How to Get the Most Benefits from Biometrics

Providing an easy-to-use, uniform authentication experience without passwords is simpler than you may think.

Bojan Simic, Chief Technology Officer & Co-Founder of HYPR

June 5, 2019

4 Min Read

Biometric systems have many benefits that enhance cybersecurity. But organizations must learn how to leverage and simplify this complex environment — consisting of mobile devices and sensors that are unified under the common FIDO standard — to reap the most benefits from it.

First of all, IT and cybersecurity teams must take a firmer stance on mobile security because mobile devices are where biometric functions are most often found. Second, having the right user experience (UX) for biometrics is essential because many users may reject an approach that is counterintuitive or too cumbersome. Cybersecurity and UX are no longer mutually exclusive, and many of today's new password-free solutions can provide a uniform experience that is accessible to all users regardless of their technical acumen. Over time, biometrics will be part of the physical world, allowing users to unlock their laptops, devices, offices, and conference rooms, all underpinned by the FIDO standard, which will ultimately deliver the best protection across the enterprise.

Here are some recommendations for leveraging the biometric ecosystem in the most beneficial ways possible.

Mastercard, Aetna, and First Citrus Bank used biometrics to abandon the risk of holding centralized credentials and passwords for a portion of their users in order to reduce cybersecurity attacks and breaches. The primary benefit these enterprises and we practitioners observe is that we're replacing the "something you know" factor of user authentication with the more difficult to reproduce "something you are." The majority of sensors on modern mobile devices have a 1/50,000 minimum false acceptance rate, which makes it difficult to mimic a biometric template — that is, an image of a fingerprint or a face, or a subset of a voice.

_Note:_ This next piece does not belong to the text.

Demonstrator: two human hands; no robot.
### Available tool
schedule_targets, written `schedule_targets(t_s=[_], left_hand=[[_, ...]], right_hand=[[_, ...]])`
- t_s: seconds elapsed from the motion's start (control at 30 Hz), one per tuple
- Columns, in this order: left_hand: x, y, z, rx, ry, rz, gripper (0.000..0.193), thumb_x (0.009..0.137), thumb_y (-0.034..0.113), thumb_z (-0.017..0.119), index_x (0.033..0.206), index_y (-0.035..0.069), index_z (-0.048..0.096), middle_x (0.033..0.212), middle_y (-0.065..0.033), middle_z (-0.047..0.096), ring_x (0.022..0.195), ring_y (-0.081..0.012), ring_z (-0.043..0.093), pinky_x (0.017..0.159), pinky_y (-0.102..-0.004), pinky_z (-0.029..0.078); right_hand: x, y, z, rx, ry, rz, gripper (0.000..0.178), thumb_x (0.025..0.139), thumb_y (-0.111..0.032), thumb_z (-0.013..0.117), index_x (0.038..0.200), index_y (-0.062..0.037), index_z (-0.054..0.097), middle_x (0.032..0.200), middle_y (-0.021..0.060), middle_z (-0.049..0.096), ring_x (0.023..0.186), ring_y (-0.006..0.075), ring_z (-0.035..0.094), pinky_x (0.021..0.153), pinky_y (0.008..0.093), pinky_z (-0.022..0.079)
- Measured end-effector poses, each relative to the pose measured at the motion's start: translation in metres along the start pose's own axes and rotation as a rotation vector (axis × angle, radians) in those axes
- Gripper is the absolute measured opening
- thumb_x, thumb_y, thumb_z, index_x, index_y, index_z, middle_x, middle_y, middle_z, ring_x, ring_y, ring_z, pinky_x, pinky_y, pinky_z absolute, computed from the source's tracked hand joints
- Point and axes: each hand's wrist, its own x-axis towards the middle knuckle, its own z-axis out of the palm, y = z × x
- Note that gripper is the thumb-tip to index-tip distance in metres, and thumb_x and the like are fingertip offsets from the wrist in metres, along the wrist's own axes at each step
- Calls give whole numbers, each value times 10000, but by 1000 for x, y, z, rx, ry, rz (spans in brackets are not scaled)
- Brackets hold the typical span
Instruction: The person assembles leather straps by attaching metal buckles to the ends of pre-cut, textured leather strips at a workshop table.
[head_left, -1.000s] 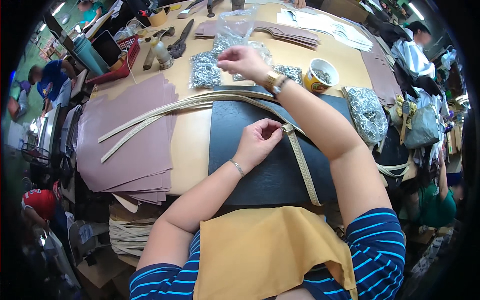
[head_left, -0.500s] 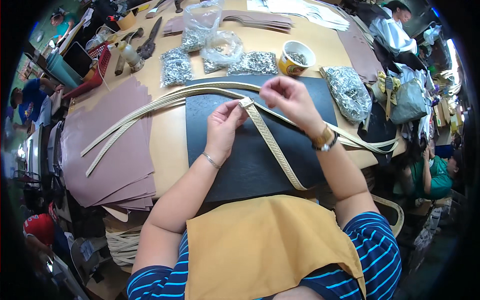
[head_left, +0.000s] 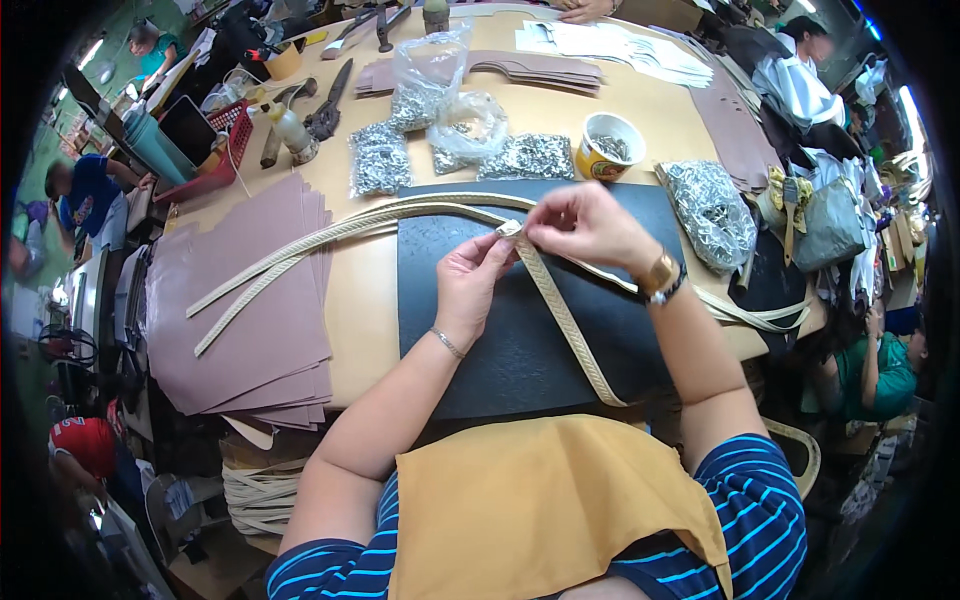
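Between thumb and fingers of my left hand [head_left: 468, 285] is the folded upper end of a cream embossed strap [head_left: 563, 318]. A small pale or shiny piece shows at that end; its kind is too small to tell. The strap slants down to the right across a black mat [head_left: 480, 355]. My right hand [head_left: 597, 232] is closed in a pinch right beside the folded end, its fingertips touching or nearly touching it. Whatever it pinches is hidden. More cream straps [head_left: 300, 243] lie in a long curve behind both hands, running out left and right.
Bags of small metal pieces [head_left: 380, 160] and a tub of metal pieces [head_left: 610, 147] stand beyond the mat. Another bag [head_left: 708, 215] lies to its right. Mauve sheets [head_left: 240, 310] are stacked at left, near a bottle [head_left: 292, 133] and red basket [head_left: 215, 160]. Other people work around.
My right hand has come down and left to the strap's folded end, where before it was held apart from it. My left hand keeps its pinch. The whole view has shifted slightly.
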Motion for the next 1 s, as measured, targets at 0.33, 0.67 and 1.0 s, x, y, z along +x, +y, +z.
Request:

Using these sensors paired with standards-based authentication (such as FIDO Alliance protocols) that eliminates shared secrets means that service providers can slow down adversaries while making the UX easier to use. This disrupts hackers' fraud model to the point where they would have to go from device to device in order to obtain a single user's credentials, which are often encrypted and isolated in the most secure area of the device. Or they must physically have access to the device of each user they want to target. This approach makes it unfeasible to have a mass credentials breach such as those we've been seeing on a regular basis. 

But what of the fragmented array of choices among operating systems, authentication modes (e.g., touch, face, voice, behavioral), and devices, particularly in the Android space? The best way to defragment this ecosystem is by adopting an open standard — such as FIDO — that uses biometric capabilities, meeting security targets while providing a uniform UX. Consumers know how to use the biometric capability of their mobile device or laptop without issue, and the UX is similar across devices even though they come from different manufacturers and function across different operating systems. 

Take a Tougher Stance on Mobile Security
Many of our financial services are available as mobile apps, which has led to a rapid increase in the attack surface.

Enterprises must take a much harder stance on mobile security because they continue to be affected by breaches because of the credential reuse success rate, which is currently at 2% to 4%, according to Shape Security’s "Credential Spill Report." The mobile platform is not immune to this growth in credentials-based fraud. Therefore, we should get ahead of fraud's migration to mobile by ending shared-secret forms of authentication to mobile apps. Standards like FIDO are mobile-centric and make the marriage of device biometrics and public key infrastructure the cornerstone of secure, seamless experiences across mobile devices, desktops, and the Internet of Things.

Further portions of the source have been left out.